Britain's BSkyB is to launch a legal challenge against the UK Competition Commission's decision to force the pay-TV operator to sell down its stake in rival broadcaster ITV.
BSkyB said today that it would lodge its application with the Competition Appeal Tribunal on Friday February 22, to appeal against the key conclusions from the Commission which were subsequently backed by the government.
BSkyB will argue that the Commission made mistakes at key steps of its investigation, including its decision that a merger had occured between the two companies and that the investment prevented ITV from pursuing an independent competitive strategy.
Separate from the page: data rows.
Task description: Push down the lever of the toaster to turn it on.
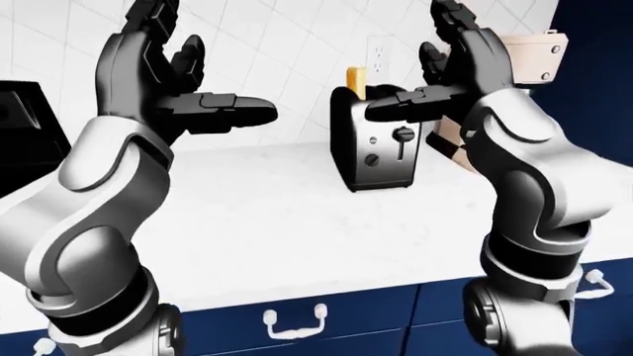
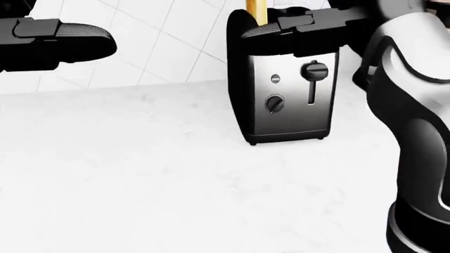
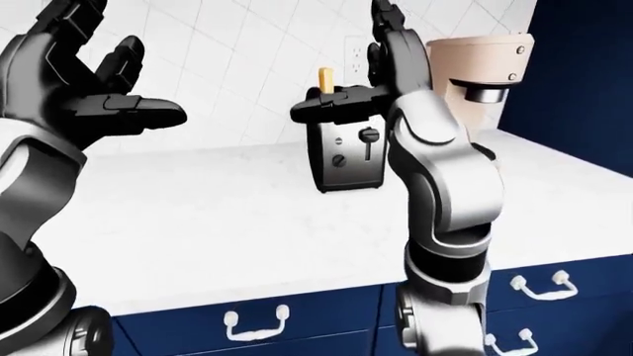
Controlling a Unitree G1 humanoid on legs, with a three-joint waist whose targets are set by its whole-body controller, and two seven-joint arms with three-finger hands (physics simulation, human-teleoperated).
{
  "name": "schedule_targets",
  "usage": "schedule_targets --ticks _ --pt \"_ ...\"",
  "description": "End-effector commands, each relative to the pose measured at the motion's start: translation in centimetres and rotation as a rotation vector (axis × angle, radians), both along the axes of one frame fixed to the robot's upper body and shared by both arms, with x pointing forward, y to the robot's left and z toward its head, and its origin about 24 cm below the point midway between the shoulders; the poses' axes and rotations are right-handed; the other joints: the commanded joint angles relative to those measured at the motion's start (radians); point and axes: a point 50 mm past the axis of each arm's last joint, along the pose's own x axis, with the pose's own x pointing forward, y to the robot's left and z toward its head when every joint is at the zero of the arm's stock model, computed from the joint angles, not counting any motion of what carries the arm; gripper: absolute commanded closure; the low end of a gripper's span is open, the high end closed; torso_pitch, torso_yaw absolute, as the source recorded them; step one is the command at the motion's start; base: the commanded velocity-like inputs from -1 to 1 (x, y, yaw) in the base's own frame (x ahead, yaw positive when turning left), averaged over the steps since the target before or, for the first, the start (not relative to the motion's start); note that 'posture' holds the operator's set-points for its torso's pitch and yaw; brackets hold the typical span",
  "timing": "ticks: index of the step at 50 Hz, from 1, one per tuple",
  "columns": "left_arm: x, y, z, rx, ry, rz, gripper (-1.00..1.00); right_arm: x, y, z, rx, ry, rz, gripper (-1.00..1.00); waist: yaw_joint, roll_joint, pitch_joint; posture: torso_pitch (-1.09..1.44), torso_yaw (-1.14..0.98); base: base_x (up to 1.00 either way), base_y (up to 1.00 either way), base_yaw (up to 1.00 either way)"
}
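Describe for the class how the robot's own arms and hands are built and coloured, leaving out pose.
Each arm is made of rounded, glossy silver-grey shells joined by black joint rings. The left hand and right hand are matte black, blocky and segmented, with three thick fingers bearing finely textured pads. No cables, sleeves or markings show.

Boxy toaster with black sides and brushed-metal face (image 2: 288,100) stands upright on the white countertop, near the white tiled wall, upper middle of head view. Metal face carries a small round black button (image 2: 276,79) upper left, a round black knob (image 2: 274,104) below it, and a vertical slot on the right. Black lever handle (image 2: 314,70) sits at the top of that slot, not pressed down. A yellow slice (image 1: 355,81) sticks up out of the top. Toaster's top edge is partly hidden in head view.
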Motion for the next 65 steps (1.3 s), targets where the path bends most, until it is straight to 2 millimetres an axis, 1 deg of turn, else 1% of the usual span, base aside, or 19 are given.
schedule_targets --ticks 1,4,5,7,11,16,25,30,35,41,47,56,65 --pt "-0.3 0.1 1.1 -0.009 -0.062 0.007 -1.00 -0.3 0.1 1.4 0.002 -0.080 0.002 -1.00 -0.001 0.000 -0.004 -0.50 0.00 0.00 0.00 0.00" --pt "-0.4 0.1 1.2 -0.010 -0.060 0.010 -1.00 -0.4 0.4 1.4 0.000 -0.079 0.014 -1.00 -0.001 0.001 -0.003 -0.50 0.00 0.00 0.00 0.00" --pt "-0.4 0.2 1.3 -0.011 -0.061 0.012 -1.00 -0.5 0.1 1.9 0.019 -0.090 0.013 -1.00 -0.001 0.001 -0.003 -0.50 0.00 0.00 0.00 0.00" --pt "-0.4 0.2 1.3 -0.011 -0.061 0.012 -1.00 -0.5 0.2 1.9 0.014 -0.091 0.017 -1.00 -0.001 0.002 -0.001 -0.50 0.00 0.00 0.00 0.00" --pt "-0.3 0.3 1.2 -0.011 -0.059 0.014 -1.00 -0.2 0.5 0.7 0.004 -0.070 0.033 -1.00 -0.001 0.002 0.000 -0.50 0.00 0.00 0.00 0.00" --pt "-0.3 0.3 1.2 -0.012 -0.059 0.015 -1.00 0.3 0.7 -0.2 -0.004 -0.047 0.041 -1.00 -0.004 0.004 -0.003 -0.50 0.00 0.00 0.00 0.00" --pt "-0.4 0.2 1.3 -0.011 -0.059 0.016 -1.00 0.4 0.9 -0.9 -0.010 -0.031 0.044 -1.00 -0.004 0.006 -0.003 -0.50 0.00 0.00 0.00 0.00" --pt "-0.3 0.3 1.1 -0.011 -0.058 0.017 -1.00 0.7 0.9 -2.0 -0.032 -0.009 0.040 -1.00 -0.004 0.006 -0.006 -0.50 0.00 0.00 0.00 0.00" --pt "-0.3 0.3 1.1 -0.010 -0.057 0.018 -1.00 0.7 0.7 -2.9 -0.051 0.024 0.024 -1.00 -0.003 0.005 -0.008 -0.50 0.00 0.00 0.00 0.00" --pt "-0.3 0.4 1.2 -0.010 -0.056 0.020 -1.00 0.5 0.5 -2.8 -0.062 0.049 0.006 -1.00 -0.001 0.004 -0.009 -0.50 0.00 0.00 0.00 0.00" --pt "-0.3 0.4 1.1 -0.010 -0.056 0.022 -1.00 1.1 0.1 -4.0 -0.078 0.114 -0.033 -1.00 0.000 0.003 -0.010 -0.50 0.00 0.00 0.00 0.00" --pt "-0.3 0.4 1.1 -0.012 -0.055 0.022 -1.00 1.4 -0.7 -4.7 -0.051 0.186 -0.084 -1.00 0.002 0.003 -0.010 -0.50 0.00 0.00 0.00 0.00" --pt "-0.2 0.4 0.9 -0.011 -0.053 0.022 -1.00 1.9 -0.6 -5.1 -0.055 0.210 -0.079 -1.00 0.000 0.005 -0.010 -0.50 0.00 0.00 0.00 0.00"
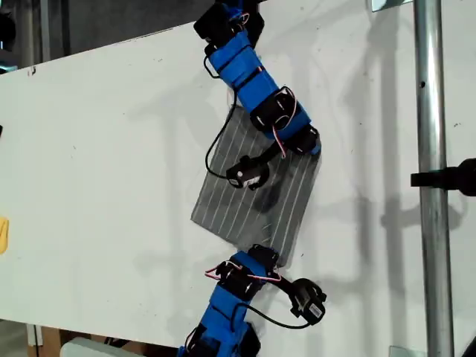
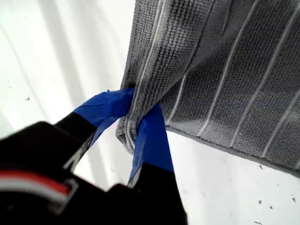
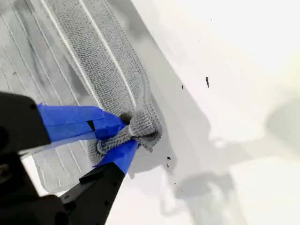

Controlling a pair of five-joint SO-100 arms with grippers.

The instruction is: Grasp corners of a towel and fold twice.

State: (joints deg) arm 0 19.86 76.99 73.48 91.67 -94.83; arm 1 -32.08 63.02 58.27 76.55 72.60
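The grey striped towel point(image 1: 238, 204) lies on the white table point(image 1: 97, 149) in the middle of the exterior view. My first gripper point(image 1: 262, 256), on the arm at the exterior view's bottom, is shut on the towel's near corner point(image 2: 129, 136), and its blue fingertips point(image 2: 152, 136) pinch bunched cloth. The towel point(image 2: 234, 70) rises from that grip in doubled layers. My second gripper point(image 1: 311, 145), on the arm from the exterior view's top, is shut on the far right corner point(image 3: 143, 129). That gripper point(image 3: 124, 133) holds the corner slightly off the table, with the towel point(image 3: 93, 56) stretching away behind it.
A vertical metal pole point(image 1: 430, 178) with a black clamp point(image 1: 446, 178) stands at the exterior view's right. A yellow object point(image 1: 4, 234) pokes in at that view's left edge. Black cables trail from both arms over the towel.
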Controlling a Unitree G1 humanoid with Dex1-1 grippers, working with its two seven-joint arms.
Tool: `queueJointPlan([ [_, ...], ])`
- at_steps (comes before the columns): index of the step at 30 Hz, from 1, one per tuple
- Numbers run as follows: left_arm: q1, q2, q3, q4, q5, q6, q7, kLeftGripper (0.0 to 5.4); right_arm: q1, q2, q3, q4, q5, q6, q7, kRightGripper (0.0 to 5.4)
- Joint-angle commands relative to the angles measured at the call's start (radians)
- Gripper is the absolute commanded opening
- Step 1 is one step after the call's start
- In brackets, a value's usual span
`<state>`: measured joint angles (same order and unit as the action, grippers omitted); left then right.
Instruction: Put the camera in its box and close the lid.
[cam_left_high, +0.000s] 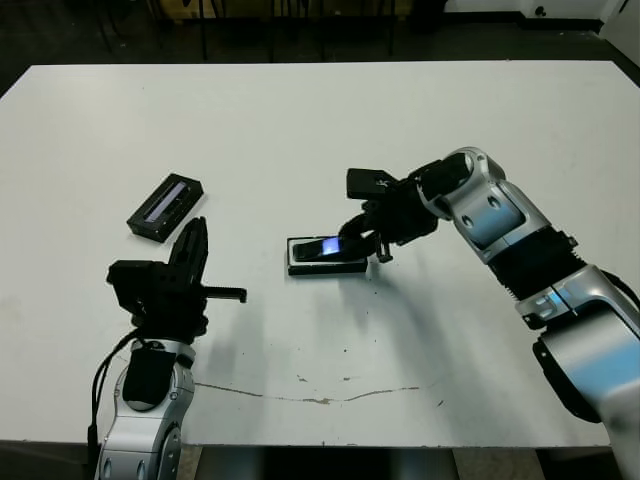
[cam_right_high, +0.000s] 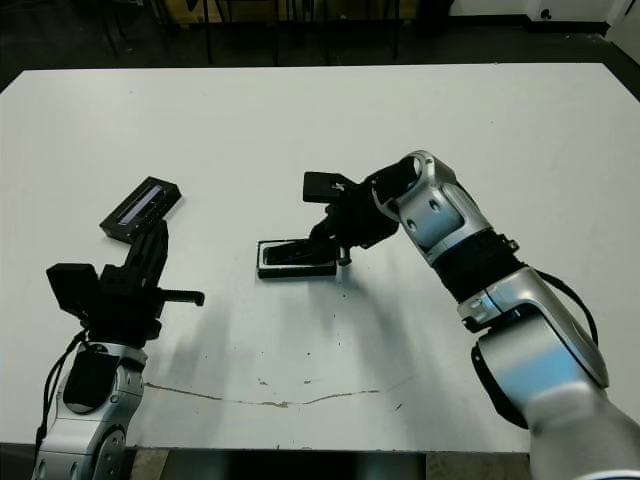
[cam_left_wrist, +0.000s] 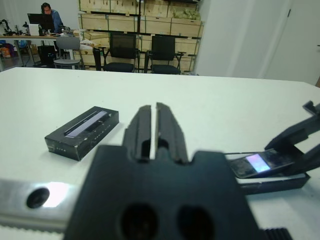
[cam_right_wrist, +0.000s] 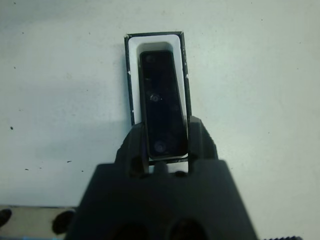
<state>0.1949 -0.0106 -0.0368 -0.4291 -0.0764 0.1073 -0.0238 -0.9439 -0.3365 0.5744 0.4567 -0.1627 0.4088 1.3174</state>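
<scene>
While the right gripper (cam_right_wrist: 165, 145) clamps its 2 fingers across the near end of the camera (cam_right_wrist: 161, 111), that slim, rigid, glossy black bar sits tilted into the white-lined box (cam_left_high: 300, 266) at mid-table. It looks light and slippery, so grip its narrow sides. The left gripper (cam_left_wrist: 153, 131), fingers pressed together and empty, hovers near the flat windowed lid (cam_left_high: 166, 208).

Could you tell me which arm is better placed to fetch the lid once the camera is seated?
Left, probably. The left pincer sits free and shut just short of the lid, while the right pincer is shut on the camera over the box.
</scene>
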Motion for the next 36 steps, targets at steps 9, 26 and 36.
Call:
queueJointPlan([
  [9,0.023,0.001,0.002,0.021,0.01,0.004,0.003,0.0,0.026,0.058,0.034,0.031,-0.016,0.004,0.01,0.59],
  [26,0.015,0.005,0.007,0.017,0.004,0.012,-0.002,0.0,0.04,0.004,-0.052,0.07,0.044,-0.126,0.056,1.63],
  [36,0.009,0.007,0.003,0.034,0.003,-0.011,-0.012,0.0,0.064,-0.049,-0.156,0.115,0.102,-0.218,0.04,3.31],
])
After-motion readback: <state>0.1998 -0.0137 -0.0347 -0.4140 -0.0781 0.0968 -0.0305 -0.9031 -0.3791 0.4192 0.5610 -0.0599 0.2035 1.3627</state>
It will also argue that the order to reduce the 17.9% stake to below 7.5% was an unreasonable and disproportionate remedy, especially as BSkyB had offered to give up all its voting rights. The commission had said the stake hindered competition.
'We believe fundamentally that companies have a right to invest within a transparent framework of competition law,' BSkyB's CEO Jeremy Darroch said.
'A merger has not taken place, Sky and ITV are distinct entities with independent strategies and Sky could not block a shareholder resolution without voting rights,' he added.
BSkyB, which has Rupert Murdoch's News Corp as its largest shareholder, said the appeal tribunal had the power to quash part or all of the previous findings and send the case back to the Competition Commission for further consideration.
ITV had welcomed the UK government's initial ruling on the stake.
BSkyB paid 135 pence per share, or £940m sterling, for its stake in November 2006, effectively blocking cable group NTL - now part of Virgin Media - from buying ITV.